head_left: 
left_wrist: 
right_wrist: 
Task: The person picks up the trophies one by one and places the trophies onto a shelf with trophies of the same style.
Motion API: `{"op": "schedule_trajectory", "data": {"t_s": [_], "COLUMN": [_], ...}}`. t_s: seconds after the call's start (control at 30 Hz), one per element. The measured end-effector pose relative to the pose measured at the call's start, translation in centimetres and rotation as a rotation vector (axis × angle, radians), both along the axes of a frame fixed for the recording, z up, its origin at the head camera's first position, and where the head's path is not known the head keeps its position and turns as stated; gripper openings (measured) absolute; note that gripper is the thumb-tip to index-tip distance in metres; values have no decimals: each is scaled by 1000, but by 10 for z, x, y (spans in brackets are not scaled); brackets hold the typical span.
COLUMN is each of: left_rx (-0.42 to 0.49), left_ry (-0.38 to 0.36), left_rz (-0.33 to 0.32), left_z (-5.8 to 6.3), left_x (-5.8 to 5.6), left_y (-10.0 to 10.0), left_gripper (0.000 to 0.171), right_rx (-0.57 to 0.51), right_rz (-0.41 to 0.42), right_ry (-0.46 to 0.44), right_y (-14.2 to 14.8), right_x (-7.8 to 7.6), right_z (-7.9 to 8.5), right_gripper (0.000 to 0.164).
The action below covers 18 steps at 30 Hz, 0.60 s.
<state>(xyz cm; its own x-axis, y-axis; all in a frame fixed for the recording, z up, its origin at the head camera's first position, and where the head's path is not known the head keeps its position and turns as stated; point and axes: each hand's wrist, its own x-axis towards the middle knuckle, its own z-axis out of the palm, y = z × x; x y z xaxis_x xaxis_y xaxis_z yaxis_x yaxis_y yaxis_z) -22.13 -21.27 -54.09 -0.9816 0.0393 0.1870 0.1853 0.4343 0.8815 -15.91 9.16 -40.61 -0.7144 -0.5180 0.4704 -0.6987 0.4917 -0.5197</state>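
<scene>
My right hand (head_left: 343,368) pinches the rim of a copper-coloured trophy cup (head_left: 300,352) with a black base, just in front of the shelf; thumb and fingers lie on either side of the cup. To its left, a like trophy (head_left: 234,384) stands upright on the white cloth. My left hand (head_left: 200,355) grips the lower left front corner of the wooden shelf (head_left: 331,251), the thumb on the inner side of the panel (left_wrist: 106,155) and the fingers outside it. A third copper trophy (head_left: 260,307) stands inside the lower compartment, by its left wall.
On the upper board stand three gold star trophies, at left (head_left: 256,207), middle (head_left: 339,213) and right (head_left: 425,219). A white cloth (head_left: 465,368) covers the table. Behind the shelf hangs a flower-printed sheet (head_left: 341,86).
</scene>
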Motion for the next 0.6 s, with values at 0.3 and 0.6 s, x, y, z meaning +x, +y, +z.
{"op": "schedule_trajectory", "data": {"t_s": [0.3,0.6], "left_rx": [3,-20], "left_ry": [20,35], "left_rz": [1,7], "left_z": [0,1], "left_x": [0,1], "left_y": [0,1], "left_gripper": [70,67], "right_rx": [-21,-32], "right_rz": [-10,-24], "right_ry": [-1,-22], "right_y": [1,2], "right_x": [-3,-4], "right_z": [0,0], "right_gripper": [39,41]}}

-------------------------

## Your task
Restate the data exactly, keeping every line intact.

## Result of the task
head_left: 
left_wrist: 
right_wrist: 
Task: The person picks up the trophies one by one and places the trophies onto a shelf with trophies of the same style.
Motion API: `{"op": "schedule_trajectory", "data": {"t_s": [_], "COLUMN": [_], ...}}`. t_s: seconds after the call's start (control at 30 Hz), one per element. The measured end-effector pose relative to the pose measured at the call's start, translation in centimetres and rotation as a rotation vector (axis × angle, radians), both along the axes of a frame fixed for the recording, z up, its origin at the head camera's first position, and where the head's path is not known the head keeps its position and turns as stated; gripper openings (measured) absolute; note that gripper is the thumb-tip to index-tip distance in metres; values have no decimals: each is scaled by 1000, but by 10 for z, x, y (spans in brackets are not scaled); brackets hold the typical span.
COLUMN is each of: left_rx (-0.42 to 0.49), left_ry (-0.38 to 0.36), left_rz (-0.33 to 0.32), left_z (-5.8 to 6.3), left_x (-5.8 to 5.6), left_y (-10.0 to 10.0), left_gripper (0.000 to 0.171), right_rx (-0.57 to 0.51), right_rz (-0.41 to 0.42), right_ry (-0.46 to 0.44), right_y (-14.2 to 14.8), right_x (-7.8 to 7.6), right_z (-7.9 to 8.5), right_gripper (0.000 to 0.164).
The action below covers 18 steps at 30 Hz, 0.60 s.
<state>(xyz cm; its own x-axis, y-axis; all in a frame fixed for the recording, z up, its origin at the head camera's first position, and where the head's path is not known the head keeps its position and turns as stated; point and axes: each hand's wrist, its own x-axis towards the middle knuckle, its own z-axis out of the palm, y = z × x; x y z xaxis_x xaxis_y xaxis_z yaxis_x yaxis_y yaxis_z) -22.13 -21.27 -54.09 -0.9816 0.0393 0.1870 0.1853 0.4343 0.8815 -15.91 9.16 -40.61 -0.7144 -0.5180 0.4704 -0.6987 0.4917 -0.5197</state>
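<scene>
My right hand (head_left: 343,368) pinches the rim of a copper-coloured trophy cup (head_left: 300,352) with a black base, just in front of the shelf; thumb and fingers lie on either side of the cup. To its left, a like trophy (head_left: 234,384) stands upright on the white cloth. My left hand (head_left: 200,355) grips the lower left front corner of the wooden shelf (head_left: 331,251), the thumb on the inner side of the panel (left_wrist: 106,155) and the fingers outside it. A third copper trophy (head_left: 260,307) stands inside the lower compartment, by its left wall.
On the upper board stand three gold star trophies, at left (head_left: 256,207), middle (head_left: 339,213) and right (head_left: 425,219). A white cloth (head_left: 465,368) covers the table. Behind the shelf hangs a flower-printed sheet (head_left: 341,86).
</scene>
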Motion for the next 0.6 s, with values at 0.3 and 0.6 s, x, y, z meaning +x, +y, +z.
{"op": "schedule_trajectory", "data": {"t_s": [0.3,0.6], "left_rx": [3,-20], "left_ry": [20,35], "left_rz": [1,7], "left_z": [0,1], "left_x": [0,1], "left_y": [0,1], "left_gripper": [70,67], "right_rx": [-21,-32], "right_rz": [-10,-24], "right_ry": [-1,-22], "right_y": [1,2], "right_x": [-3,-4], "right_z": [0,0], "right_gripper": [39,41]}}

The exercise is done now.